■ **Task item**: Return the lines below that contain the word "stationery".

(Dataset excerpts)
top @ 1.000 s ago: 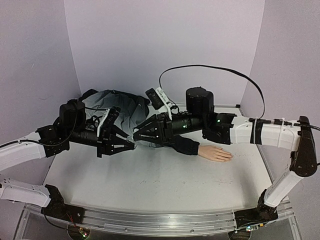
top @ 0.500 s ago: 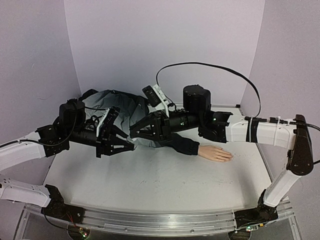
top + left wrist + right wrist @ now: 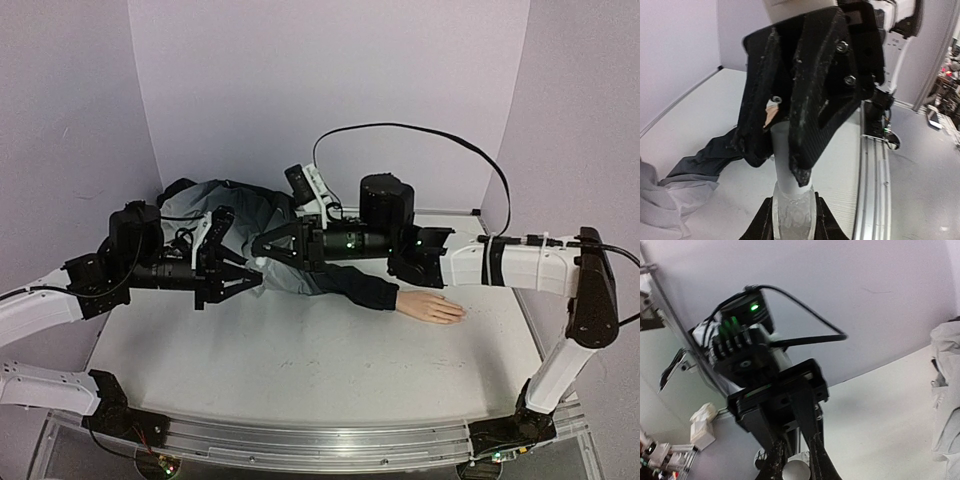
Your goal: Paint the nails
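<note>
Bottle, small, whitish, translucent, is being pinched by left gripper; its white cylindrical cap is being clamped by right gripper.

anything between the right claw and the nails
Nothing stands on the table between them. The right claw sits over the jacket, and only the dark sleeve lies along the way to the mannequin hand.

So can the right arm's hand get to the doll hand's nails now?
Probably not yet. The right hand is shut on the top of the small bottle that the left hand holds, well left of the nails. Nothing covers the nails, though.
</note>
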Action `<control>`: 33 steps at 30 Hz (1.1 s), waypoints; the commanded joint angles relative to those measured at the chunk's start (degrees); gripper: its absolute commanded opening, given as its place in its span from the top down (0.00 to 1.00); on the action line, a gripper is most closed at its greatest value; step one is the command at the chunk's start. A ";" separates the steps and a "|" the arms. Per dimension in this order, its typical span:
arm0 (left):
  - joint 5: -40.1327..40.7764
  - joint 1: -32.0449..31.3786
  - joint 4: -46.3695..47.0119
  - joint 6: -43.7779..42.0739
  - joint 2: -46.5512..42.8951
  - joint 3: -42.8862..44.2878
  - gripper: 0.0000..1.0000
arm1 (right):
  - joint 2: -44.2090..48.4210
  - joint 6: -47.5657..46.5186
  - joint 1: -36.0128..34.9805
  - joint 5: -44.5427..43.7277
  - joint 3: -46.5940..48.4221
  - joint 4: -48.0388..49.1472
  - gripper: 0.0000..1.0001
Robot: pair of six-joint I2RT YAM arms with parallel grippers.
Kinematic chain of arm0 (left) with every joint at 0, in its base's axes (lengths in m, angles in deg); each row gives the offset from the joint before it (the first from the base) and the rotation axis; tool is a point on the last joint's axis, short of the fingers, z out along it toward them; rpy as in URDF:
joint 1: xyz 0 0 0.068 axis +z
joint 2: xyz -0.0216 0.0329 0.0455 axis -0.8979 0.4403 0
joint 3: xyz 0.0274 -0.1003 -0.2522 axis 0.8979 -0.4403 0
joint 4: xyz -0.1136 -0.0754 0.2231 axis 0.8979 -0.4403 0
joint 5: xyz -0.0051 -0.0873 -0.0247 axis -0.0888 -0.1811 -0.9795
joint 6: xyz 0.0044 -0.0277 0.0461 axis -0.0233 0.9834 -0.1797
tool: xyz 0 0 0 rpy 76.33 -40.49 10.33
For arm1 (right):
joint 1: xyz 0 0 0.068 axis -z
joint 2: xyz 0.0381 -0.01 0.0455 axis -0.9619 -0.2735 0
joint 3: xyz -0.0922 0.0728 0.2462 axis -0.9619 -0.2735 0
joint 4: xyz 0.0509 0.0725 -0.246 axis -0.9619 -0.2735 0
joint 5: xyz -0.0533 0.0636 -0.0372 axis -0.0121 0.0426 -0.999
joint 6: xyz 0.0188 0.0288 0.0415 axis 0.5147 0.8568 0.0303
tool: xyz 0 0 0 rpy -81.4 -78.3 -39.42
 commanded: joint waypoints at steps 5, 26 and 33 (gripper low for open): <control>31.56 0.46 9.19 -1.43 -4.64 -0.80 1.00 | -9.70 20.37 -17.13 -62.83 11.74 -17.37 1.00; 15.59 0.45 5.05 -2.37 0.49 2.60 1.00 | 12.14 -0.11 -3.27 -28.12 -3.70 -11.46 0.27; -10.14 0.44 5.11 -0.29 2.44 4.47 1.00 | 13.56 -5.87 0.70 -1.68 -7.38 -6.22 0.31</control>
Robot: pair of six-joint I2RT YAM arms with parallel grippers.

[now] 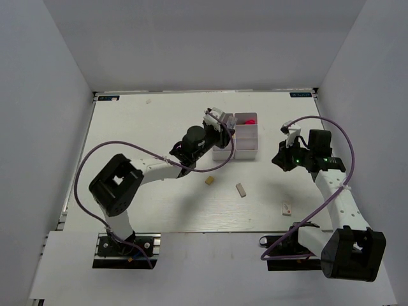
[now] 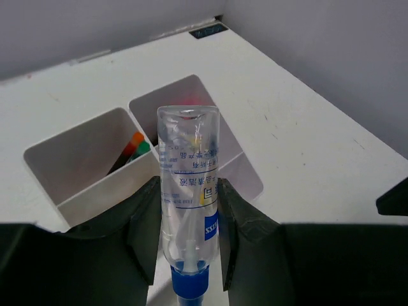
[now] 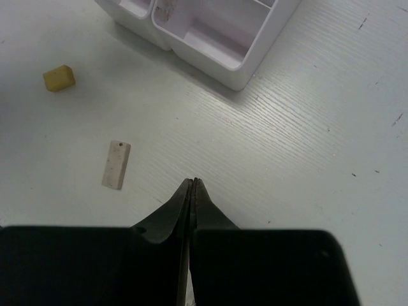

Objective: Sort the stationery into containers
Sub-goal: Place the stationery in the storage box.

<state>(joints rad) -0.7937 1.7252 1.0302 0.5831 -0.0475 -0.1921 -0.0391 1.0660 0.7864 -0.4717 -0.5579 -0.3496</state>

■ **The completed task**:
Objective: Sort the stationery into containers
Sub-goal: Place the stationery in the storage box.

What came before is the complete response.